Https://www.codecademy.com/paths/analyze-data-with-sql/tracks/analyze-data-sql-analyze-real-data/modules/analyze-data-sql-usage-funnels/projects/analyze-data-sql-usage-funnels-with-warby-parker

I am hoping someone help me solve the confusion of the 5 question in project ‘Usage funnel Warby Parker’. The codes from solutions are as followed:

WITH q AS(
SELECT ‘1-quiz’ AS stage, COUNT(DISTINCT user_id)
FROM quiz
),
h AS(
SELECT ‘2-home-try-on’ AS stage,
COUNT(DISTINCT user_id)
FROM home_try_on
),
p AS(
SELECT ‘3-purchase’ AS stage, COUNT(DISTINCT user_id)
FROM purchase)
SELECT *
FROM q
UNION ALL SELECT *
FROM h
UNION ALL SELECT *
FROM p;

My question is, how can we choose ‘1-quiz’, ‘2-home_try_on’ in the WITH…AS… clause? Since the ‘1-quiz’ AS stage doesn’t exist in the databased quiz…Please explain.

Hi @shawnxcai126 - welcome to the forum.

In SQL, when we do something like this:
SELECT 'value' AS column
what we’re doing is creating a new column in the query called column and giving every row in the returned data set the value value.

So, SELECT '1-quiz' AS stage creates a new column - stage - and gives every row the same value of ‘1-quiz’.

Does that make sense? :slight_smile:

1 Like

I had the same question on another post: SELECT an aliased column not yet defined

I think what those of us are finding frustrating is that this is a major gap in the curriculum as that functionality of SQL hasn’t been taught - I’m not even sure if it even gets to that point.

We’ve only learned to SELECT value AS ‘some_name’

Granted the code used in the question is exceptionally neater, we can return the same relevant data by using:

SELECT COUNT(DISTINCT quiz.user_id) AS ‘1- Quiz’,
COUNT(DISTINCT home_try_on.user_id) AS ‘2-home_try_on’,
COUNT(DISTINCT purchase.user_id) AS ‘3-Purchase’
FROM quiz
LEFT JOIN purchase
ON quiz.user_id = purchase.user_id
LEFT JOIN home_try_on
ON home_try_on.user_id = quiz.user_id;

At this stage of the curriculum, this is essentially how we are taught to approach it.

I understand (ish) how this works but understanding WHEN to utilize this is where there’s a massive gap.

Now if I work the code backwards entering:

SELECT ‘1-quiz’ AS stage
FROM quiz;

This changes all the values to ‘1-quiz’ and creates the column “Stage” and goes on for what seems like… ever.
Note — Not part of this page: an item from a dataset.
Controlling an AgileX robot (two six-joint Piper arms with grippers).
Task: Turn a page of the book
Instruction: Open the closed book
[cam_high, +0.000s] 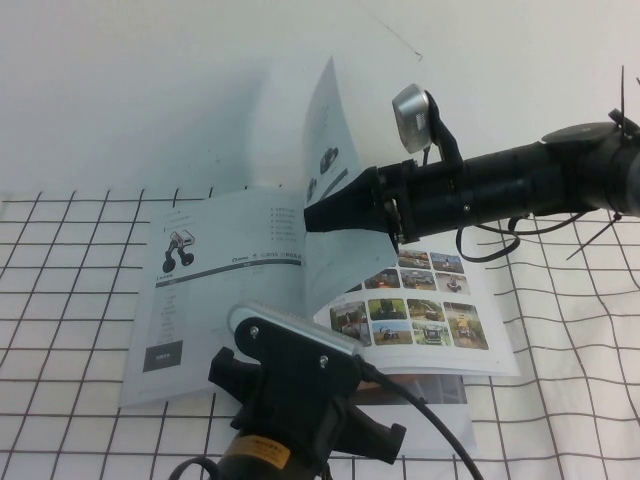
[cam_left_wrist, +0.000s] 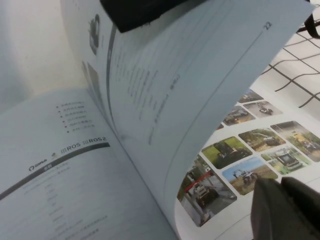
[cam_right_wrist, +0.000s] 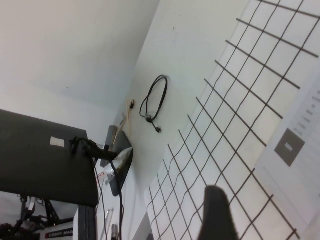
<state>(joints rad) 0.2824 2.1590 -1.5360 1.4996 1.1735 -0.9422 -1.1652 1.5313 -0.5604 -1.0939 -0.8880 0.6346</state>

But what is ‘1-quiz’ pulling it’s original info from? As in, what is it selecting if it wasn’t ‘1-quiz’? What is the “value” from which we are pulling the data? It looks like it’s just made up.

Is it effectively like saying:
SELECT * AS stage
FROM quiz; ?

Does that make sense?

Apologies for jumping on this forum post - feel free to respond on my original post.